**Assignment**. Restate, exactly as written, the entries below from the line that holds "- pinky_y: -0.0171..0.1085" through the line that holds "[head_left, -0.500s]". Pictures are not part of the copy.

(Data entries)
Content starts

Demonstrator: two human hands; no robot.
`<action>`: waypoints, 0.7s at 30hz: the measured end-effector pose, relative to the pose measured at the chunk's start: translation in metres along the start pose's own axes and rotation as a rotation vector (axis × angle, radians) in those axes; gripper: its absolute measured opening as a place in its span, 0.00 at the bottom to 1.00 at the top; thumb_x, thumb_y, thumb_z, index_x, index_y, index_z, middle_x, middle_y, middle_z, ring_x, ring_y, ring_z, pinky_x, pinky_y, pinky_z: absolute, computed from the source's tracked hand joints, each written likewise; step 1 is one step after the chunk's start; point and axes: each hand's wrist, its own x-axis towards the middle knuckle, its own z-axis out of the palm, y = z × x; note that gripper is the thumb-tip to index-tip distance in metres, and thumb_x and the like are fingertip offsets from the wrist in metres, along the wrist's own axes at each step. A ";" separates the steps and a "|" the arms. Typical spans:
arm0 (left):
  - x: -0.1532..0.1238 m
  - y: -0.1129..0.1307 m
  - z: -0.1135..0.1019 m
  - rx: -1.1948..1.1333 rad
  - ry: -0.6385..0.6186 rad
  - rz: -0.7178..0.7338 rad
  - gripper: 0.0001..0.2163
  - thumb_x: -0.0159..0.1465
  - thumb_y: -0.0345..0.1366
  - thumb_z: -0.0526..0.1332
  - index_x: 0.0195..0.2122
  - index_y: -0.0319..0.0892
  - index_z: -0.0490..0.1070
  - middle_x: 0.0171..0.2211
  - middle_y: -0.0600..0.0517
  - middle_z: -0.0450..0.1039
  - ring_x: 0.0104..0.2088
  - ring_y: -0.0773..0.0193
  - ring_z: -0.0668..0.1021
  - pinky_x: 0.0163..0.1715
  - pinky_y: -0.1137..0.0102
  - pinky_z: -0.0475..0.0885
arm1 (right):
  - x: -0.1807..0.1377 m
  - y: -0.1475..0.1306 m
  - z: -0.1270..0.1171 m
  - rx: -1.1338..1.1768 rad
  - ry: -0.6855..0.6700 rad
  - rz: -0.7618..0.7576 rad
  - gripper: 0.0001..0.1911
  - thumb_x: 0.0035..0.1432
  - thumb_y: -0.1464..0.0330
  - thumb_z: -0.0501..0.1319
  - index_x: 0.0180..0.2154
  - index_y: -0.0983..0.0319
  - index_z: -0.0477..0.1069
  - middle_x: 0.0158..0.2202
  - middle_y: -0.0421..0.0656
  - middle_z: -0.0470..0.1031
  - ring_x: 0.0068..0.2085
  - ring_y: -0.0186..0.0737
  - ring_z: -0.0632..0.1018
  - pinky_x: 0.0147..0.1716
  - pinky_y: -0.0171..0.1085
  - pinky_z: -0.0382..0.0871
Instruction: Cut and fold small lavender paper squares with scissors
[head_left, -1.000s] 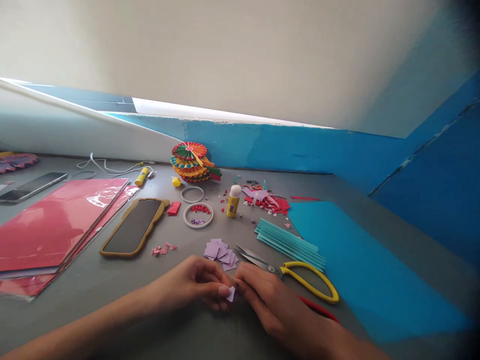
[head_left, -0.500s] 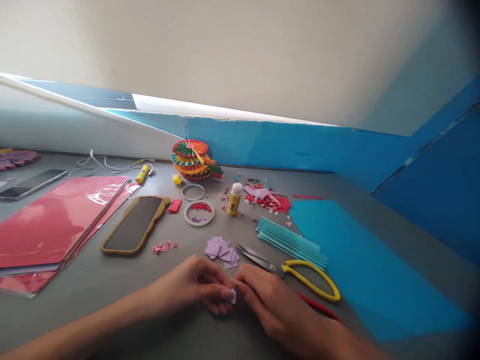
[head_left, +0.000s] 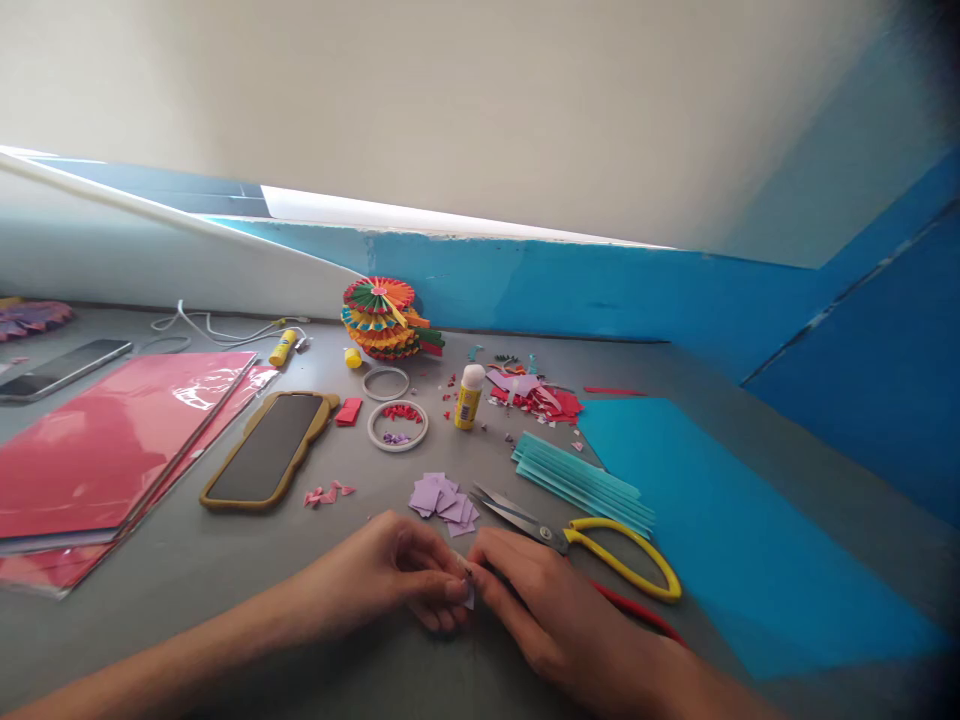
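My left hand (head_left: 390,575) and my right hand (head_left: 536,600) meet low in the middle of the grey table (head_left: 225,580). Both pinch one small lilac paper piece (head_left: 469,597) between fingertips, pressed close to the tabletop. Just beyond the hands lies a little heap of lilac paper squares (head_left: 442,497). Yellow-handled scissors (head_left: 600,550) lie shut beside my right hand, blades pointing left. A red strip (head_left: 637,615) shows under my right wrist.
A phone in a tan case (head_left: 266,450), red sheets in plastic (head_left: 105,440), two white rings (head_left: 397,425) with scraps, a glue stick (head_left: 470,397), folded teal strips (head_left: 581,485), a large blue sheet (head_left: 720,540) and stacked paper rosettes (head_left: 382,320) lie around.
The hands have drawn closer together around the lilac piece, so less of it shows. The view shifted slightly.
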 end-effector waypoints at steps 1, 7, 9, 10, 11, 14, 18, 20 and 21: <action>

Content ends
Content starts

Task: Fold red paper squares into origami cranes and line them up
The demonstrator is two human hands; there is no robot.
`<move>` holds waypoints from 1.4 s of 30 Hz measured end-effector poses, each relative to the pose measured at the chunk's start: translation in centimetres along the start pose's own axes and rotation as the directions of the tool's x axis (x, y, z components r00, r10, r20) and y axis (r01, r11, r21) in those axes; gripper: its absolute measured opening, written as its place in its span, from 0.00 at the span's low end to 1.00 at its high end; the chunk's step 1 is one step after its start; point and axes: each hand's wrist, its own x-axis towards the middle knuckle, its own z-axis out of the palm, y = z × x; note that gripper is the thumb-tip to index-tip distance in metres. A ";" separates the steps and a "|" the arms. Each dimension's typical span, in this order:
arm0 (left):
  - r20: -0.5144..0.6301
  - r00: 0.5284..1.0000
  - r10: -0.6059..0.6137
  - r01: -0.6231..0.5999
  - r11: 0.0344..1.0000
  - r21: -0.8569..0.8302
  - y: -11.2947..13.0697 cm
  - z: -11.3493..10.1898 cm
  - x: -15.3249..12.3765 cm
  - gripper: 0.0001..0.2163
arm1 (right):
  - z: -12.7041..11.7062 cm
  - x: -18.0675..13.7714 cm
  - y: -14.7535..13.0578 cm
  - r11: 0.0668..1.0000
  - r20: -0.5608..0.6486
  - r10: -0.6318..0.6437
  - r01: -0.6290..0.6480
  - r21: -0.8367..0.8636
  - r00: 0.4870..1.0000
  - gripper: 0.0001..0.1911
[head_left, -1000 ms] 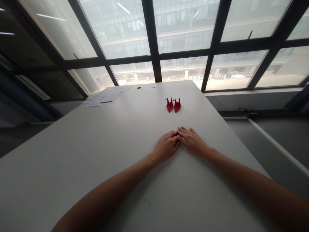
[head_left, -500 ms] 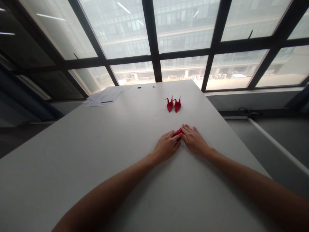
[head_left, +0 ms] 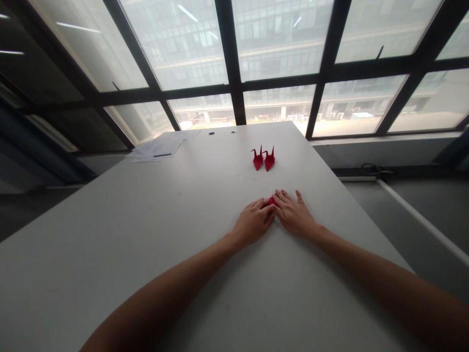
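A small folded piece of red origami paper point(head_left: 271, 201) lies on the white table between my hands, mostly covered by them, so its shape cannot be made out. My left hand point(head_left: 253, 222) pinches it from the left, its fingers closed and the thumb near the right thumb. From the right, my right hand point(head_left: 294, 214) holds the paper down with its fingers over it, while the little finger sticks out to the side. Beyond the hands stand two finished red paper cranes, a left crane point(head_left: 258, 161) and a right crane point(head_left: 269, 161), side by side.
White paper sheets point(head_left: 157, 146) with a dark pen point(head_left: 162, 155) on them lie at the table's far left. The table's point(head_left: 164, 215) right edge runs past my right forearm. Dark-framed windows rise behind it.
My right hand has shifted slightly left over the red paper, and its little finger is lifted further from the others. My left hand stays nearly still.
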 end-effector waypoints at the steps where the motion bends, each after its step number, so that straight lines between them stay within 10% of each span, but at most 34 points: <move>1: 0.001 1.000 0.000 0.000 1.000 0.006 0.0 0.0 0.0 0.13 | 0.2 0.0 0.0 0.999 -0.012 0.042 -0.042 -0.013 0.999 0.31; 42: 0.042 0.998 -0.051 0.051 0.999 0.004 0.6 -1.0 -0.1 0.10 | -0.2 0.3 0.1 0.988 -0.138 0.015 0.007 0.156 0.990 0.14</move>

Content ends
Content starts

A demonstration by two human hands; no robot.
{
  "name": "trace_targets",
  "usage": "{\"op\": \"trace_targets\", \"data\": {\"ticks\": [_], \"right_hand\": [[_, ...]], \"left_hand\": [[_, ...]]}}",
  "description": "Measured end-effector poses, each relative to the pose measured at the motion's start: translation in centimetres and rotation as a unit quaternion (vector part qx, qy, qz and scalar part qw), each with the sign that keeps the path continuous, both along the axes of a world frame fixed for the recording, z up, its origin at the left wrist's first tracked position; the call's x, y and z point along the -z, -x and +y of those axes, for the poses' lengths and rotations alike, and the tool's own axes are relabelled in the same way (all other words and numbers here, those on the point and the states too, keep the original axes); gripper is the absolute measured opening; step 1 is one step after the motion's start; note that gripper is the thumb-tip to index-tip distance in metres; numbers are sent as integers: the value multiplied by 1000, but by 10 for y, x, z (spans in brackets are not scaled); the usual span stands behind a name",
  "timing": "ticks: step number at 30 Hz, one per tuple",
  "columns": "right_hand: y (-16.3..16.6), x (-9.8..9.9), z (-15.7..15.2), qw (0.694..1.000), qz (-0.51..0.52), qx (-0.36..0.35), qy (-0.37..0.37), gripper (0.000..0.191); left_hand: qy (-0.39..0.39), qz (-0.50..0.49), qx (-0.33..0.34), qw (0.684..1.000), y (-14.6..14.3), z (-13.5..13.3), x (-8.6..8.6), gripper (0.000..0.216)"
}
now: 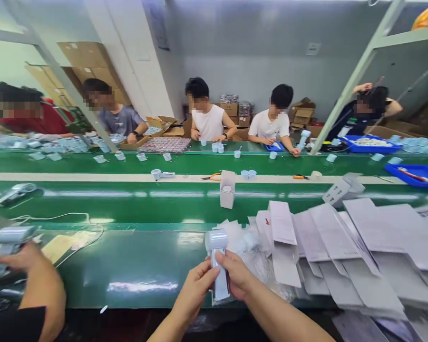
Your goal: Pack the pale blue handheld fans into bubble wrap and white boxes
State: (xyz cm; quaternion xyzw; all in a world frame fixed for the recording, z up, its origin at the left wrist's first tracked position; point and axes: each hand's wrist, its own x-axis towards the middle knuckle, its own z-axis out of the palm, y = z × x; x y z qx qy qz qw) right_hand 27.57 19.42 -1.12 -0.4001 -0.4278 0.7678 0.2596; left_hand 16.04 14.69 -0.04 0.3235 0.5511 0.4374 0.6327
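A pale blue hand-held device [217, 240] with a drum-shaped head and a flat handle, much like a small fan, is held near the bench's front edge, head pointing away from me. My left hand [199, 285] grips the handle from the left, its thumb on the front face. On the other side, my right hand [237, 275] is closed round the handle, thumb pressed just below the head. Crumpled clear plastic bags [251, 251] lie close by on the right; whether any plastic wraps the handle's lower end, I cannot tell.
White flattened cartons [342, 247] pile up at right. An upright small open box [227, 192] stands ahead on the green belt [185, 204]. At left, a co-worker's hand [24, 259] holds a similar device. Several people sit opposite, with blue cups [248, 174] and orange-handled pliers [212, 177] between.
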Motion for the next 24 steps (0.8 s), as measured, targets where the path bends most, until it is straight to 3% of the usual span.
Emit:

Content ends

**Response to this exercise**.
  - pinky_y: -0.0171..0.1085
  - pinky_z: -0.0382..0.0871
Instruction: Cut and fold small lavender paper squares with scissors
[head_left, -1.000s] 
[head_left, -0.500s] 

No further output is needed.